Leo used the distraction to slide deeper beneath the engine block. A drop of superheated coolant fell onto his shoulder, burning through his coat and searing his skin. He bit his lip to keep from screaming, the metallic taste of blood coating his tongue as his pacemaker clicked in a frantic, irregular pattern.


*Heart Rate: 140 BPM.*

*Warning: Myocardial Strain Peak.*


He reached the junction box. The metal casing was rusted and dented, but the high-voltage copper busbar inside was still pulsing with a bright, volatile orange current.


Leo gripped his wire-wrapped Copper Pipe with both hands. His Grounded Rubber Slicker was wrapped tightly around his chest, the copper boot-straps trailing on the wet metal floor to automate the grounding process.

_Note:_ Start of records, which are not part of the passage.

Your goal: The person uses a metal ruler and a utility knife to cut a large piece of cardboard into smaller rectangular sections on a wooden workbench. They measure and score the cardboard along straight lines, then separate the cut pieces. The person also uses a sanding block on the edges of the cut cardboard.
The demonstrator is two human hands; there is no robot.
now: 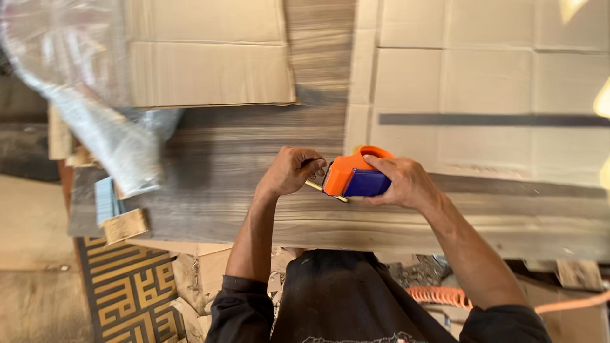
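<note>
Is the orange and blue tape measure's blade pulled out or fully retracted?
Pulled out slightly: a short yellow blade shows between the tape measure and the left hand.

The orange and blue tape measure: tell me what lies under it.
The orange and blue tape measure, held in the right hand, sits over the grey wood-grain board. The left hand pulls its yellow blade. The board directly beneath is hidden.

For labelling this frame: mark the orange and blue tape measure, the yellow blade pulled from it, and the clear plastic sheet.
tape measure (353,178), head view, on its blue side face.
yellow blade (314,186), head view, on the strip between the hands.
clear plastic sheet (101,127), head view, on its crumpled middle.
</note>
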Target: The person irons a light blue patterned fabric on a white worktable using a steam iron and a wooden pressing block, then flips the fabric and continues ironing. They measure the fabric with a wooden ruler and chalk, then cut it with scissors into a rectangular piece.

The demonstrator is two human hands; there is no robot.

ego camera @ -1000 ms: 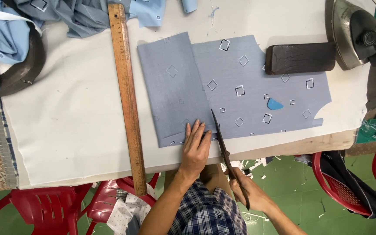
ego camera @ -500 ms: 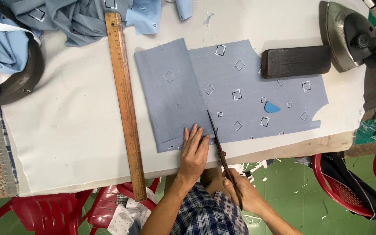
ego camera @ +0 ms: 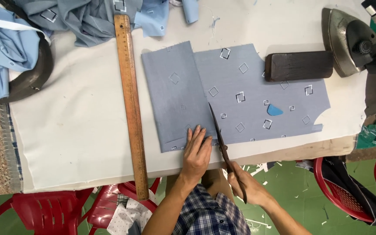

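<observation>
A grey-blue fabric piece (ego camera: 244,100) with small white square prints lies flat on the white table (ego camera: 75,126), its left part folded over. My left hand (ego camera: 196,152) presses flat on the folded part near the table's front edge. My right hand (ego camera: 246,182) grips the handles of dark scissors (ego camera: 218,130), whose blades point away from me along the fold edge. A small blue tailor's chalk (ego camera: 274,110) rests on the fabric to the right.
A long wooden ruler (ego camera: 131,104) lies left of the fabric. A dark wooden block (ego camera: 299,66) weighs the fabric's far edge, beside a metal iron (ego camera: 349,41). Blue garments (ego camera: 83,17) pile at the back left. Red plastic chairs (ego camera: 44,213) stand below.
The scissors' blades have moved further up along the fold edge. My left hand stays pressed on the fabric; the view shifted slightly.
</observation>
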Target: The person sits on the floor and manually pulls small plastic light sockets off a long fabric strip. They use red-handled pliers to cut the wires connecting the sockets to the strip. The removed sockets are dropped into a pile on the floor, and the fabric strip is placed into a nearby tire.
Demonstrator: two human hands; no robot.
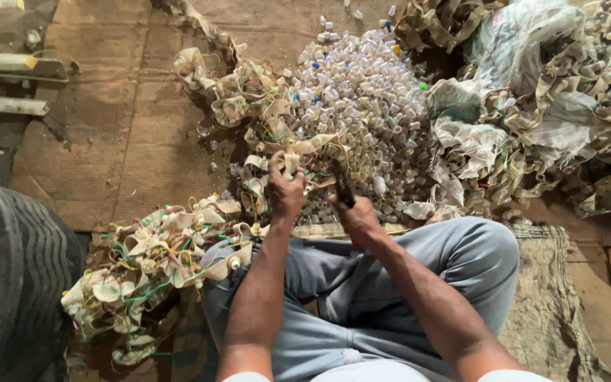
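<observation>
1. Nearest to me I see my own grey trousers (419,283), legs folded, with both forearms reaching forward over them.
2. My left hand (286,189) is closed around a cream fabric strip (288,161) with small sockets and coloured wires on it; the fingers wrap the strip just above my knees.
3. My right hand (356,214) is clamped on a dark tool (342,185), which points up and away from me, its tip close beside the strip in the left hand. I cannot tell what kind of tool it is.
4. To my left, lying against my thigh, is a tangle of cut strips (153,262) with green, yellow and red wires running through it.
5. At the left edge there is a black rubber tyre (15,269), partly out of frame.
6. Under me is a worn woven mat (553,297), which lies on a floor of flattened cardboard (118,127).
7. Just beyond the hands is a heap of small clear plastic caps (362,106), with a few blue, green and yellow ones scattered among them.
8. To the right of that heap, farther off, there is a larger pile of crumpled strips and sacking (546,113), reaching to the top right corner.
9. More loose strips (231,88) trail along the heap's left side towards the top edge.
</observation>
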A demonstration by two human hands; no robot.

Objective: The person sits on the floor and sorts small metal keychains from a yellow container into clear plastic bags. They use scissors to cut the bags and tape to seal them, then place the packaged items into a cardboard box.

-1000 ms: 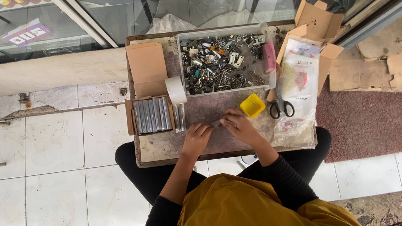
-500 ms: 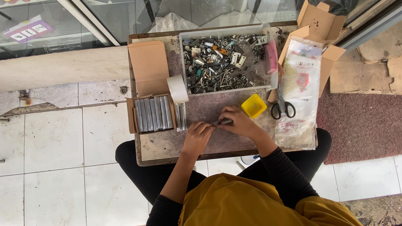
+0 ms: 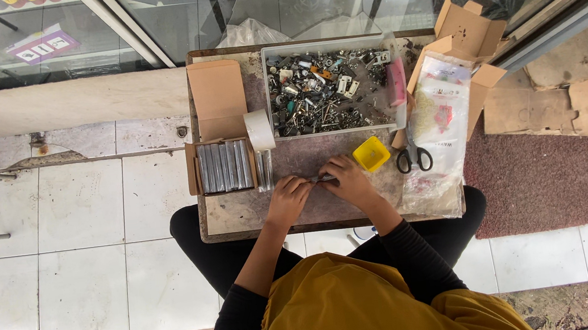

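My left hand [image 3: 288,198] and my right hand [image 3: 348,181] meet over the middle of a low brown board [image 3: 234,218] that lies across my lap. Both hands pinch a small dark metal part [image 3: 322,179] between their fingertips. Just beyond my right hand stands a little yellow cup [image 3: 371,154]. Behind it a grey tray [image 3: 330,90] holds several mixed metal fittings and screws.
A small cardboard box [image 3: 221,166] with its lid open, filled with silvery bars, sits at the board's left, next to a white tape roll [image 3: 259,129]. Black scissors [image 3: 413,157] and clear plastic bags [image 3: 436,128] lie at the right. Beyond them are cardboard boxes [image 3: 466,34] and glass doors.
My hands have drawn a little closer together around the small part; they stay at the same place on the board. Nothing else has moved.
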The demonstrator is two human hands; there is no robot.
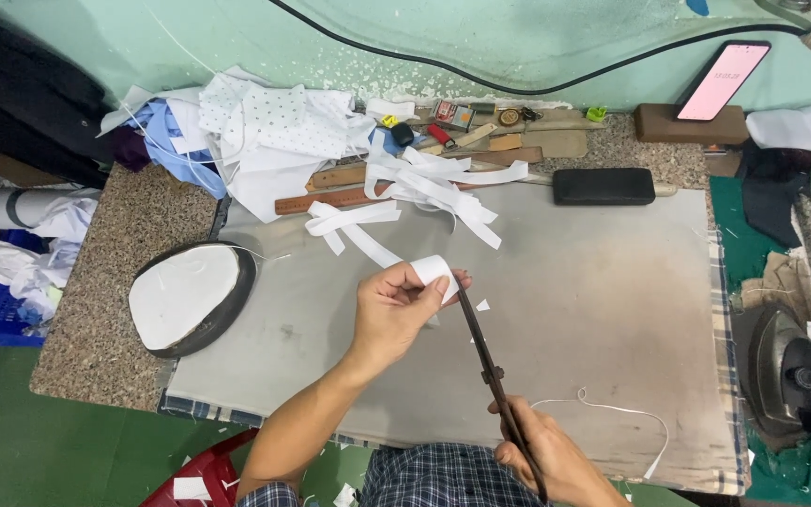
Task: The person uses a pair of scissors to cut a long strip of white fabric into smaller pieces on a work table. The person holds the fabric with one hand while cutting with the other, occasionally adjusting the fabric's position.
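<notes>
My left hand (396, 310) pinches the folded end of a white fabric strip (429, 270) above a grey padded board (603, 300). The strip trails back toward a heap of white strips (438, 188) at the far side. My right hand (551, 455) grips the handles of dark scissors (485, 352). Their blades point up and away, and the tips meet the strip right beside my left fingers. A tiny white offcut (482, 305) lies on the board just right of the blades.
An oval white-topped pad (190, 296) sits left, with white and blue cloth (246, 131) behind it. Wooden rulers (330, 197), small items, a black case (603, 186) and a lit phone (723, 80) line the back. An iron (790, 371) rests right. White cord (612, 413) lies near.
</notes>
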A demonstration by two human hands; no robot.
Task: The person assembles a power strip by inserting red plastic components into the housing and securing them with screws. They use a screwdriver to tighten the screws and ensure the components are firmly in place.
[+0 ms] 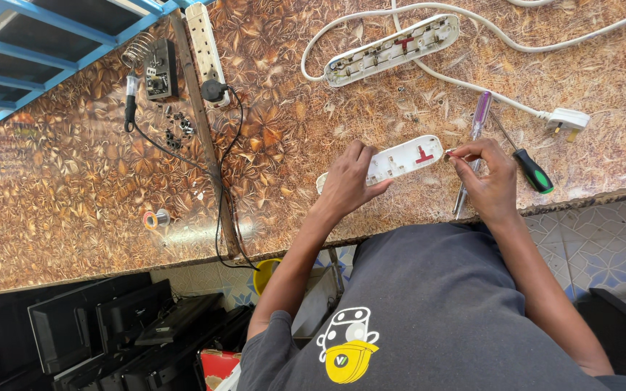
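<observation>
White plastic power-strip cover, long, w/ red insert (400,159), lies on brown leaf-pattern worktop (74,181) near front edge. Left hand (349,181) grips cover's left part, fingers curled over top, thumb below. Right hand (488,177) at cover's right end, thumb + forefinger pinched narrow on small item, too small to identify. Purple-handled screwdriver (477,127) partly under right hand. Green/black-handled screwdriver (529,168) just beside right hand. Opened white power strip base w/ cable (393,49) further back, well apart. White plug (566,122) at right.
</observation>
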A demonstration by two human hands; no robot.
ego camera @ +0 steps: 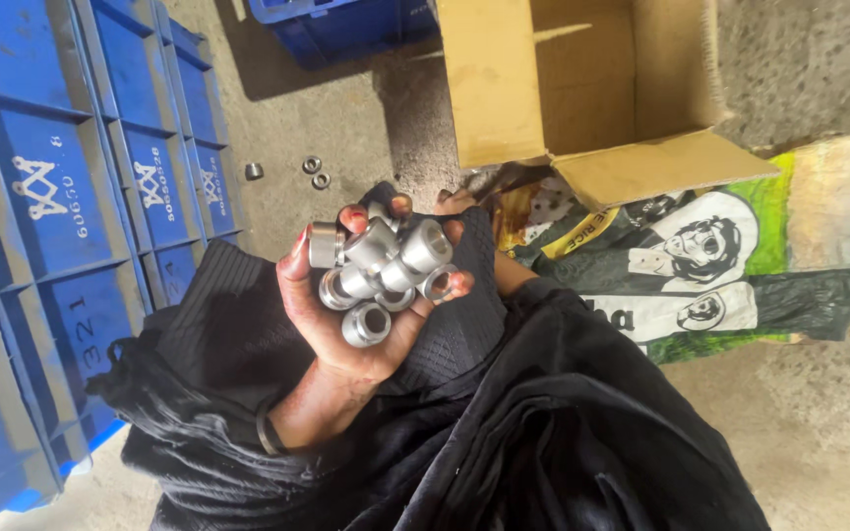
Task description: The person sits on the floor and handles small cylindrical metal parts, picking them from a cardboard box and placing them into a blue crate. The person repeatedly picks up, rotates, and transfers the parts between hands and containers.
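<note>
My left hand (341, 339) is palm up over my lap, cupped around a heap of several short silver metal bushings (381, 265), hollow cylinders with shiny rims. Its fingers, with red nails, curl around the heap. A dark bangle circles its wrist. Just right of it, a strip of skin (516, 277) and a fingertip (453, 204) show from under black ribbed cloth (474, 305). This looks like my right hand, mostly hidden, and I cannot tell its grip. Black clothing (543, 442) fills the lower frame.
Blue plastic crates (41, 197) line the left side, with another (346, 25) at the top. An open cardboard box (582, 88) lies at upper right on a printed sack (720, 265). Three loose bushings (312, 167) sit on the concrete floor.
</note>
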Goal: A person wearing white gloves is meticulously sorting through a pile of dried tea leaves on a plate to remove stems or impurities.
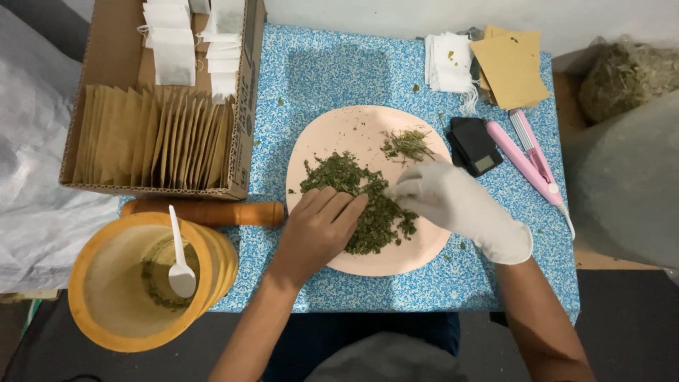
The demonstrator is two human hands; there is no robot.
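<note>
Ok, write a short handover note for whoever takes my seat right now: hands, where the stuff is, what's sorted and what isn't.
Left hand: bare, fingers down on the big herb pile, gripping nothing that shows.
Right hand: white glove, fingertips picking at the same pile.
Pile lies on the pink plate; a small heap of stems sits apart near its far edge.
Pocket scale and pink sealer to the right, filled paper sachets in the cardboard box at left, mortar with a white spoon near left.
Done: few stems separated. Left: most of the pile.

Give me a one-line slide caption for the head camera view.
Bare left hand and gloved right hand sort dried green herbs on a pink plate.
</note>
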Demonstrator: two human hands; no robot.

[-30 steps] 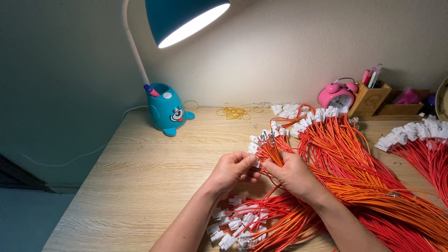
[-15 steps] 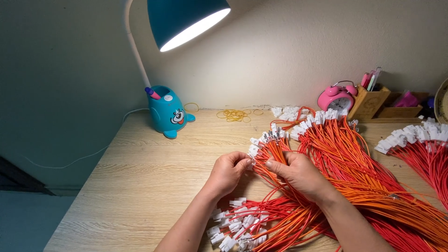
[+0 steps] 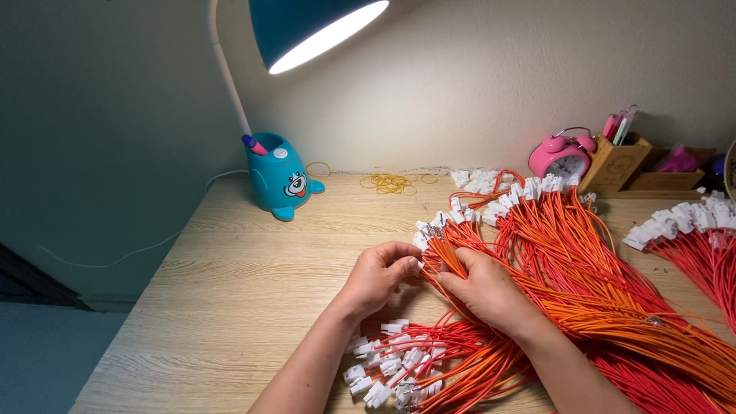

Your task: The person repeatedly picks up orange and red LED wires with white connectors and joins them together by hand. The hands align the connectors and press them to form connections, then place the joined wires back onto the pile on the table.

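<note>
Surface: a pale wooden desk (image 3: 230,307) against a cream wall, lit by a teal desk lamp (image 3: 307,27) at 12 o'clock.
Left hand: your left hand (image 3: 377,276) is curled, fingertips pinched on the white connector end of a wire at the desk's centre.
Right hand: your right hand (image 3: 487,287) is closed around a few orange wires (image 3: 452,253) just at 3 o'clock of the left hand — the two hands almost touch.
Work piece: the wires in hand belong to the big orange wire fan (image 3: 613,284), which spreads from the hands toward 4 o'clock.
Done, as judged: a red wire bundle (image 3: 429,368) with white connectors lies at 6 o'clock, under your wrists — likely the handled lot.
Left, as judged: the orange fan and a second red bundle (image 3: 690,238) at 3 o'clock look untouched; most of the work seems to remain.
Surroundings: teal animal-shaped pen holder (image 3: 280,180) at 10 o'clock, yellow rubber bands (image 3: 391,182) at 12 o'clock, pink alarm clock (image 3: 563,157) at 2 o'clock.
</note>
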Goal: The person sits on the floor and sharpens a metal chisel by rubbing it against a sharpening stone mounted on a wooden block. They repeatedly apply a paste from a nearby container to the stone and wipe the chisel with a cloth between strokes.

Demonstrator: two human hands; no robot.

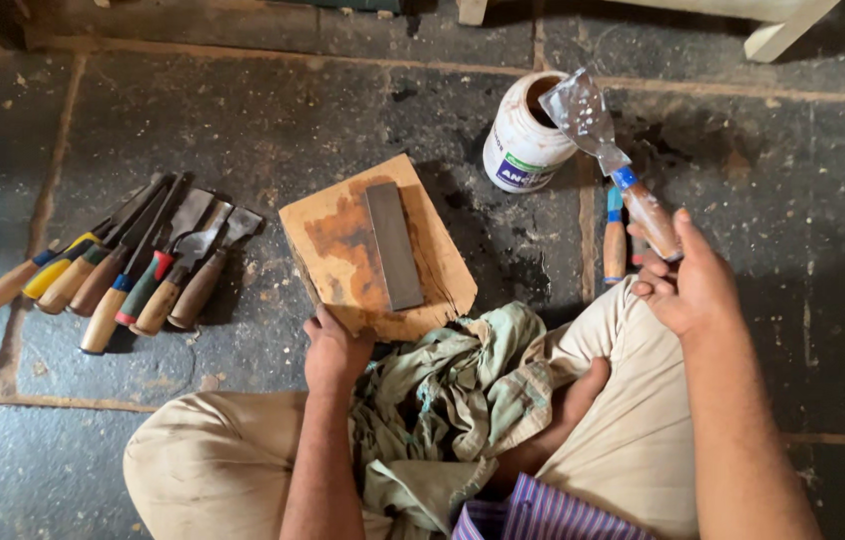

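Note:
My left hand point(335, 348) grips the near edge of a stained wooden board point(433, 262) that carries a grey sharpening stone point(394, 245). My right hand point(688, 282) holds a wide flat chisel point(611, 150) by its wooden handle, the wet metal blade raised over a white plastic jar point(518, 148). The board rests partly on a crumpled greenish cloth point(453, 385) lying across my lap. I sit cross-legged in beige trousers on a dark stone floor.
A row of several chisels point(123, 265) with wooden, yellow, red and blue handles lies on the floor at the left. Another chisel handle point(614, 240) lies beside my right knee. A pale wooden furniture leg point(783, 30) shows at the top right.

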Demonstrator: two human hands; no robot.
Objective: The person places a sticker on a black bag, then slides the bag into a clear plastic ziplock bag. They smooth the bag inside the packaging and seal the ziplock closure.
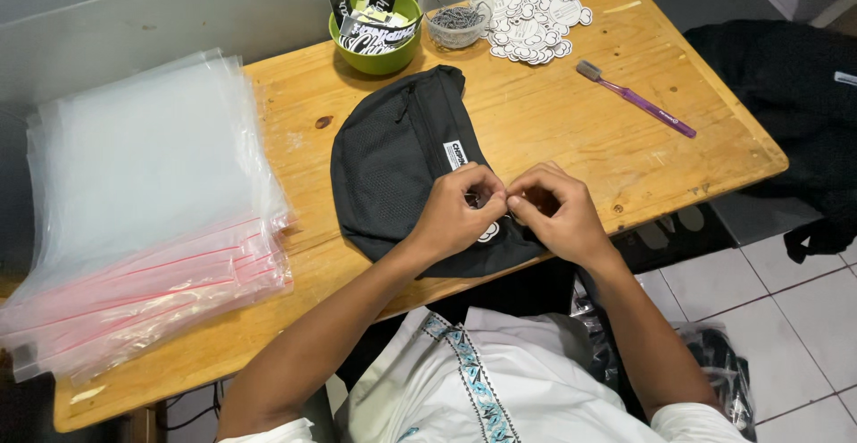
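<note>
— Black mesh waist bag [393, 162] lies near the middle of the wooden counter [553, 122], its lower end reaching the near edge. How far along does the work look?

— Early to midway, by the look of it. A small white cloud-shaped tag [488, 232] sits at the bag's near end, and both hands meet just above it; whether it is already fastened cannot be told. The bag is not inside any of the clear zip bags [143, 211] stacked at the left edge.

— And the hands?

— The left hand [455, 215] and right hand [558, 211] are bent inward, knuckles up, fingertips touching each other over the bag. The fingers of both are pinched nearly closed on something tiny, too small to make out.

— Supplies?

— At the far edge: a green bowl [379, 55] of black tags, a clear cup [453, 10] of pins, a pile of white cloud cut-outs [536, 6]. A purple toothbrush [636, 98] lies towards the right edge.
</note>
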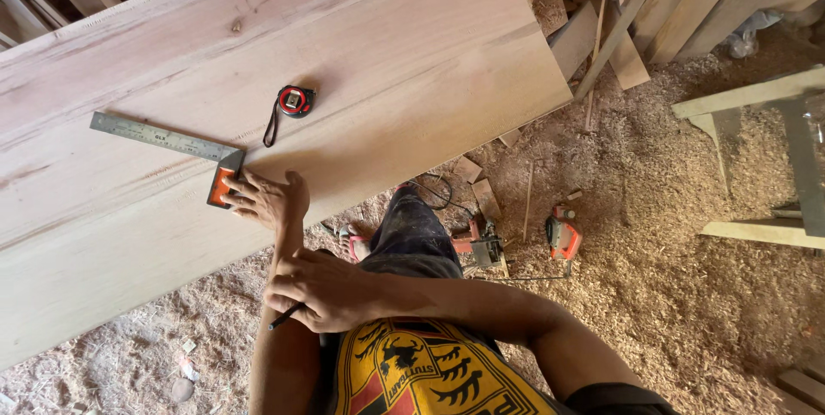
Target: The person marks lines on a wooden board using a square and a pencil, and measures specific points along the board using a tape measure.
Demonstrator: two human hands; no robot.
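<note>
L hand point(265, 198) on steel try square point(176, 150), orange stock; R hand point(320, 291) w/ pencil point(284, 318).

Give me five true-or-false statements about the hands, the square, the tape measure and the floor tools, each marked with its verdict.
1. The left hand rests on the orange handle of the try square. True.
2. The right hand holds a hammer. False: it holds a dark pencil, close to the person's body.
3. The tape measure lies on the wide board, apart from both hands. True.
4. The square's metal blade hangs off the board's edge. False: the blade lies flat on the board, well inside its edges.
5. Power tools lie on the sawdust-covered floor beside the person's leg. True.
</note>
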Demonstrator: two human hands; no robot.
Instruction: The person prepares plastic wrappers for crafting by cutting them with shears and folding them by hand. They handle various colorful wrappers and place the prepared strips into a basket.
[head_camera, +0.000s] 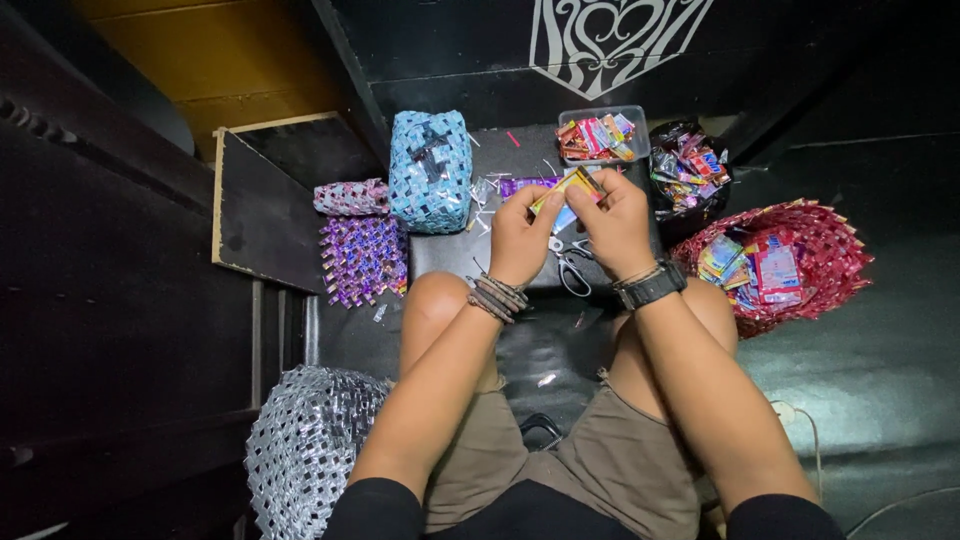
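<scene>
Both hands meet above the knees on one thing: a folded strip of candy wrapper, yellow with red and dark bands. The left hand pinches its lower left end between thumb and fingertips; the right hand is closed on its upper right end, fingers curled over it; so each hand is clamped on the strip and the strip spans the small gap between them. The left wrist wears a stack of dark cord bracelets; the right wrist wears a black watch.

Just below the grip, between the two hands, a pair of scissors lies on a dark board that rests across the lap. Just beyond the grip lie purple wrappers; further beyond, a clear plastic tub holds folded colourful strips. To the right of the grip stands a black bag of loose wrappers; further right and a little lower sits a red woven basket with flat wrappers inside. To the left of the grip stands a blue woven pouch; left of that, a small pink woven piece above a purple woven mat. Well below and left of the grip, near the left elbow, sits a silver woven basket.
</scene>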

He knew the risk—a single misstep, and the resulting feedback would stop his heart permanently.


With a grunted curse of pure desperation, Leo jammed the copper pipe directly into the gap between the live busbar and the grounded structural frame of the engine block.


*CRACK!*


A blinding, green-orange arc of electricity erupted in the narrow gap. The sudden, violent short-circuit bridged the raw power of the backup generator directly into the ground, triggering a massive electrical feedback loop.


The automated turrets shrieked, their red optical sensors flaring white before dying completely. Their heavy barrels slumped downward, lifeless and silent, as the transport's automated security core shorted out.


Leo lay under the engine block, gasping for breath, his chest spasming in a violent, agonizing arrhythmia. His vision was a chaotic smear of blue static, his left arm completely numb from the electrical backlash. He dragged himself out of the narrow gap, collapsing onto the wet scrap next to Valerie.


"You... you actually did it," Valerie whispered, staring at him in a mixture of awe and disbelief. "You physically shorted a Vigor-Corp enforcer grid with a pipe."


"I'm a mechanic," Leo panted, pushing himself up, his hand pressing hard against his throbbing chest to stabilize the pacemaker's clicking. "I fix things by breaking them."


He didn't waste another second. He scrambled toward the shattered cargo bay of the transport, his boots sliding on the wet copper wires. The central military container was warped and cracked from the impact, its outer security seals dead due to the short-circuit.


Leo reached into the gap, his fingers wrapping around a heavy, rectangular object. He pulled it out.


It was a rugged, carbon-shielded solid-state drive, its exterior caked with soot but intact. In the center of the casing, a single, glowing blue data port pulsed with a faint, rhythmic light, matching the frequency of a human heartbeat.


The Aegis-09 Military AI Drive.


As his fingers touched the cold metal casing, a strange, high-frequency vibration tingled through his cybernetic left arm, causing his Chronos-01 Pacemaker to click in sudden, unexpected synchronization.


But before he could analyze the drive, a deafening, high-decibel wail shattered the silence of the Scrap Heap.


In the distance, cutting through the toxic fog, the brilliant white spotlights of Vigor Security Division heavy transports began to sweep the crater. The high-pitched wail of corporate sirens echoed through the vertical sinkhole, closing in on their coordinates.


"VSD," Valerie gasped, her neon-green hair illuminated by the approaching lights. "They're here!"


Leo gripped the Aegis-09 drive tight against his chest, his wrist monitor flashing a critical red warning as his heart rate began to spike once more. The corporate recovery teams had arrived, and he had exactly seconds to escape before the sector was placed under absolute military lockdown.